To view the 3D effect, you must look at the screen from a specific viewing angle. This isn't a big issue with small display devices. However, when scaled up to large screen TV sizes, implementing glasses-free 3D viewing is difficult and expensive. However, glasses-free 3D TVs are marketed more to the business and institutional community. These are used mostly in digital signage display advertising.
These TVs aren't generally promoted to consumers in the U. These models are available in the inch and inch screen sizes and carry high price tags. These sport 4K resolution four times more pixels than p for 2D images and full p for each eye in 3D mode. While the 3D viewing effect is narrower than viewing 2D on the same screen size set, it is wide enough for two or three people sitting on a couch to see an acceptable 3D result.
TV makers have discontinued glasses-required 3D TVs for consumers. Still, many video projectors offer 3D viewing capability as they are used in both home and professional settings. However, that still requires viewing using glasses. Still, sets are expensive and bulky compared to the 2D counterparts. Also, the use of such sets is more confined to professional, business, and institutional applications.
Research and development partnerships continue. The pan and tilt of each camera can be adjusted separately. This system directly produces high-quality 3D imaging but is only suitable for filming objects or people in a small area. Model-based capture technology using multi-viewpoint robotic cameras.
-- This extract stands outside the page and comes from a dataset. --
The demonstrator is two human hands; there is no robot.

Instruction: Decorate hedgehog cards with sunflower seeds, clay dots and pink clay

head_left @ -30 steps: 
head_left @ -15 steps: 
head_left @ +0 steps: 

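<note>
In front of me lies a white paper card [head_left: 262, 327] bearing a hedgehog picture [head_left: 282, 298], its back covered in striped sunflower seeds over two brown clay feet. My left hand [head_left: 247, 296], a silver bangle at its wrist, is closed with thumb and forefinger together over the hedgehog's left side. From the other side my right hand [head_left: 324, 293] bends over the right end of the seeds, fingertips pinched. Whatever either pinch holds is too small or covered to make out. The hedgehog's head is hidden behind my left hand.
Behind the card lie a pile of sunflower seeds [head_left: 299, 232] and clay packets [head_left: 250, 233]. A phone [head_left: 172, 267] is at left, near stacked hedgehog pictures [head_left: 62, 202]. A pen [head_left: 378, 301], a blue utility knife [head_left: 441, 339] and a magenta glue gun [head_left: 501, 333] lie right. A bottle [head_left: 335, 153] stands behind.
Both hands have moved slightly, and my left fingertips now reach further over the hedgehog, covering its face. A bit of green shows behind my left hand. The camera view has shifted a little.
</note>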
In model-based systems, 3D models are first generated using multi-viewpoint images. The ray information required for the display system is then generated.
Using this technology, large objects in large areas, such as a football stadium, can be captured because the cameras can be placed far from one another. It allows the user to specify the target region for 3D reconstruction with one camera operating as the master. The other slave cameras automatically follow its pan, tilt, zoom, and depth to also focus on the target region.
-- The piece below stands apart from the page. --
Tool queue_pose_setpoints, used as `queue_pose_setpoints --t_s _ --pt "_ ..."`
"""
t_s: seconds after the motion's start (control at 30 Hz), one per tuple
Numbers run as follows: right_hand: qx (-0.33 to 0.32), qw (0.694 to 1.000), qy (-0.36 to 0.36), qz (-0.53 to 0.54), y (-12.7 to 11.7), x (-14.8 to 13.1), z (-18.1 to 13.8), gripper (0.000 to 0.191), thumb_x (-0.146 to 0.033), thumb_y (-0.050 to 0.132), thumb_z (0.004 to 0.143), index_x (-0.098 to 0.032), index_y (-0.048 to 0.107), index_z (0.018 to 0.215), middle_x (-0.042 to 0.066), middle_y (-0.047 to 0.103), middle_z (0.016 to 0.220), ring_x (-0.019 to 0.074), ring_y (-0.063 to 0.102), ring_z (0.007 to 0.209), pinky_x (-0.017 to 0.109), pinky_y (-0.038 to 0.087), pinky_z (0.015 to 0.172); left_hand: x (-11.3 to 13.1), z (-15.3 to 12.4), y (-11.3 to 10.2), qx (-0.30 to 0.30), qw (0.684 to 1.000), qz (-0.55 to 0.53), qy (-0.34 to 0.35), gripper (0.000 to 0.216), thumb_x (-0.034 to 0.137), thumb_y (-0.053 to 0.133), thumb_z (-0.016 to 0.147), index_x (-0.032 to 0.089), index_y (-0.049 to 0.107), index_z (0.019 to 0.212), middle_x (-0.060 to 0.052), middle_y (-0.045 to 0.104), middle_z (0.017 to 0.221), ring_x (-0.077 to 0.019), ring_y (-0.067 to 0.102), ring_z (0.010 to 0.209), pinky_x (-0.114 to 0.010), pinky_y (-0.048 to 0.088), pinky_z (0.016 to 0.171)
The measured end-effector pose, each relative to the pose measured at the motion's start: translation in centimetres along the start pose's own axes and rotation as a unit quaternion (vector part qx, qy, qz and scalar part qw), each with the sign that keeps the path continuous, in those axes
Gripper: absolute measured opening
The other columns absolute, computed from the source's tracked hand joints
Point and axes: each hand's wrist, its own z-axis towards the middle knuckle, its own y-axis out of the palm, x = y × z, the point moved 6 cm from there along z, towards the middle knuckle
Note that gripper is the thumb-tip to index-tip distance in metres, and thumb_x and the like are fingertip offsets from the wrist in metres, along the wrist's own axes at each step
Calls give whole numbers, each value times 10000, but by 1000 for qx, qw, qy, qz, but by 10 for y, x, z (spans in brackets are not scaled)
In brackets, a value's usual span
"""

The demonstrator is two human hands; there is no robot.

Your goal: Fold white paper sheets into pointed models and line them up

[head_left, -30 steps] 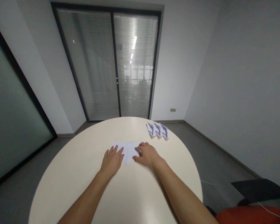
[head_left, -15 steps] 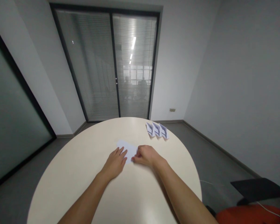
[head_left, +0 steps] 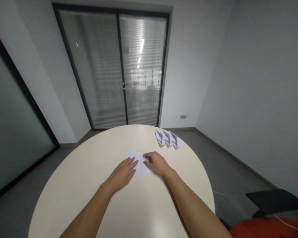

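Observation:
A white sheet of paper (head_left: 140, 168) lies on the round table in front of me, its right part covered by fingers. My left hand (head_left: 124, 170) rests on the sheet's left side with its fingers spread, pressing it flat. At the right side, my right hand (head_left: 157, 162) touches the paper. Its thumb and forefinger are apart, and the other fingers curl under the palm, partly hidden. Three folded paper pieces (head_left: 167, 138) stand in a row beyond my right hand, near the far right edge of the table.
The cream round table (head_left: 89, 185) has a curved edge all around. A chair with a red seat (head_left: 265, 228) and black back stands at the lower right, with a thin white cable over it. Glass doors with blinds (head_left: 141, 99) are behind the table.
My right hand has loosened its pinch, and its forefinger has moved up and left over the paper. The sheet's visible outline has changed, with a corner now showing below my right hand.

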Motion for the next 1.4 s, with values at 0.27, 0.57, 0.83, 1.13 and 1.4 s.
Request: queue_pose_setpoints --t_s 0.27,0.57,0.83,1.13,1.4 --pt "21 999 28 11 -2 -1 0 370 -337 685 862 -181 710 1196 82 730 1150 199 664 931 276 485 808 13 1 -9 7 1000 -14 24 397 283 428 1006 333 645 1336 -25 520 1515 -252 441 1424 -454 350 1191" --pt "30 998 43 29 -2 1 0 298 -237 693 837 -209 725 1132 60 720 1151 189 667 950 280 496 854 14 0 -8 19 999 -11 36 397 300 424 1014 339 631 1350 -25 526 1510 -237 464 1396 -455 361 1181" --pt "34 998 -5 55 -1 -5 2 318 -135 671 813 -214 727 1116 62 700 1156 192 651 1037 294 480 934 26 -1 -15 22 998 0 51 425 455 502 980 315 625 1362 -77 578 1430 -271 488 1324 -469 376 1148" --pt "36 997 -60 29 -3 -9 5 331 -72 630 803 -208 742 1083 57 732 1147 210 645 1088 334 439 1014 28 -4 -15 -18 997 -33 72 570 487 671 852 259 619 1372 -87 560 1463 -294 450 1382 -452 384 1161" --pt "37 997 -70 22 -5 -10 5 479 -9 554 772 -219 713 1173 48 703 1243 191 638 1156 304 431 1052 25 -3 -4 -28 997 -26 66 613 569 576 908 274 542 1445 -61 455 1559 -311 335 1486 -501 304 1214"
As a result, a 3D point in space is determined and set as the target region to be reproduced on the 3D display. This 3D capturing system requires more data processing that camera array systems but allows filming to occur in larger areas. In a traditional 3D system, a pair of stereo images are displayed simultaneously. These can then be reconstructed as a 3D image by the human eye using specially designed 3D glasses.
With an integral 3D display method, a 3D video can be produced by displaying the images on a display device and placing a lens array consisting of many small lenses in front of the display device. When multiple integral 3D displays are arranged side by side, a 3D video is divided by the display panel's bezels. To resolve this division and reproduce a larger 3D video, a multi-image combining optical system MICOS is placed in front of the displays.
The MICOS is comprised of a set of convex lenses, each of which magnifies the corresponding lens array plane's image and generates a virtual image to eliminate the bezels' gaps. As a result, a 3D video with an enlarged display size can is created. To put it another way, instead of using a pair of human eyes to create the 3D effect, the display device itself creates a 3D image that you can view without the need for special glasses. The amount of information required to broadcast 3D images is considerably higher than traditional 2D broadcasting, especially on HD TV systems.
And the more cameras you use to capture an image, the more data you need to transit. The long-term goal of spatial imaging broadcasting is to reduce the number of cameras required to capture the 3D image, while making the broadcast and display of the 3D image more efficient. Techniques such as time-division and multiplexing to accommodate a display system with a wide viewing range intended for viewing by multiple people will also need to be developed before 3D spatial imaging becomes commonplace in the home.